Figure 5. Axon terminals degenerate progressively in the terminal zone of EC-II axons.

The terminal zone of axonal projections from the layer II MEC neurons with the granular layer (gl) and the middle- molecular layers (mml) which express the human tau transgene developed early accumulation of misfolded tau (Alz50 staining, A) which intensified up to 12 months of age. At 18 months, the terminal staining with Alz50 became fainter with DG neurons in the granular cell layer becoming more prominently stained. At 21 and 24 months, Alz50 staining in the terminal zone was patchy indicating degeneration of Alz50 containing axons (Scale bar 100 μm, A).
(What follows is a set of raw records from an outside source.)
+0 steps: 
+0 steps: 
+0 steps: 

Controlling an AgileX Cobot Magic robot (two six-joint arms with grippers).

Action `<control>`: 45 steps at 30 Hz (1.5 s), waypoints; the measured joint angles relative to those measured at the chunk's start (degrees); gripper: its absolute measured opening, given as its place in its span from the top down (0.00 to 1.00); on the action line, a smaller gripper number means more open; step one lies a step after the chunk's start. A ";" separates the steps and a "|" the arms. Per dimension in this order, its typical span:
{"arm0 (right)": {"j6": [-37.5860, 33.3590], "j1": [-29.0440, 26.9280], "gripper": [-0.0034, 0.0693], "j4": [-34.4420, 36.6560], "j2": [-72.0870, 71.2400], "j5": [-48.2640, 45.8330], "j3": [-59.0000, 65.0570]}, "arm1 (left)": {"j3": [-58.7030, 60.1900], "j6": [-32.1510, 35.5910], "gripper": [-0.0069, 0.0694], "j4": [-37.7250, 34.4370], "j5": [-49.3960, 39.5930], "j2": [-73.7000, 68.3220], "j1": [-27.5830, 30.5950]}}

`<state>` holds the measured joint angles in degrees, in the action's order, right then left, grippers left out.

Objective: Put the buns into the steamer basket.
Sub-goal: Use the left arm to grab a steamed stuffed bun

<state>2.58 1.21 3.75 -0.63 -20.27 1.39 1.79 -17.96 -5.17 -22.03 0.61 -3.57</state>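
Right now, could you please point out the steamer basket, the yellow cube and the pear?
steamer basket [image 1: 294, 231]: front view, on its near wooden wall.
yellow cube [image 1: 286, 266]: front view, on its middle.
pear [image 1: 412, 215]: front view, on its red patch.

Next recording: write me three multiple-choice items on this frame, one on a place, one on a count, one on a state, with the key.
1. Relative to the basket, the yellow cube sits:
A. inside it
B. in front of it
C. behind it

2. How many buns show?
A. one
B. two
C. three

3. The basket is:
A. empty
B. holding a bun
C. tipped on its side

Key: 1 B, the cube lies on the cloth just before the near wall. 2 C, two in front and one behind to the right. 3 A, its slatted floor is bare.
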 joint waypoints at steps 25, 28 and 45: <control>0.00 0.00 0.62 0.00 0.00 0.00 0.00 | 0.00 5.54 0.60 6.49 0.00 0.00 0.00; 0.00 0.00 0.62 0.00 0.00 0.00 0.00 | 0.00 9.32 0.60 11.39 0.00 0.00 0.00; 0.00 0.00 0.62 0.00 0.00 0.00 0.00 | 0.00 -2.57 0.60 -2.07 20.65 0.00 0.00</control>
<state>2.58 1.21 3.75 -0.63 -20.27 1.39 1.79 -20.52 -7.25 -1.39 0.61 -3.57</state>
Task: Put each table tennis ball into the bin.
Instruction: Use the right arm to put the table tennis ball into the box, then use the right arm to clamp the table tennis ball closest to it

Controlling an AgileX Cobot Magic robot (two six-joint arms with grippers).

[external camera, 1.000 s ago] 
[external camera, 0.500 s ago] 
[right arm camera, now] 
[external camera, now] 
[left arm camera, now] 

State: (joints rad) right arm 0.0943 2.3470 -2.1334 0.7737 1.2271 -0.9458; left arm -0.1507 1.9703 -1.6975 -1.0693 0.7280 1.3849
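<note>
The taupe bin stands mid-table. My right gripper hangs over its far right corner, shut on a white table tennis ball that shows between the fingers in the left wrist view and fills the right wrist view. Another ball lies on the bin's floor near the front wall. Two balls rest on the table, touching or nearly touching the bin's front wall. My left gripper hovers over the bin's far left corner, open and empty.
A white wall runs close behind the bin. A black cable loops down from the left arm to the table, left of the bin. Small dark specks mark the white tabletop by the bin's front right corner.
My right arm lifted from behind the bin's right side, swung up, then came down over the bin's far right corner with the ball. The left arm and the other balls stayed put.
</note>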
Concomitant with this axonal degeneration, we observe increased microglial activation (Iba1 staining) at 24 months of age in rTgTauEC mice in the molecular layer of the dentate gyrus (B) Double Immunohistolabeling with Alz50 and Iba1 shows that the patches of Alz50 staining of the axon terminals in the middle molecular layer of dentate gyrus are surrounded by activated microglia (C, shown in higher magnification in the inset. Scale bars, 50 μm left panel), and 20 μm right panel). GFAP labeled astrocytes are more prevalent in rTgTauEC brain than controls (D, Scale bar, 50 μm). Co-localization of GFAP and PHF1-positive aggregates indicate uptake of tau by astrocytes (E, Scale bar, 20 μm).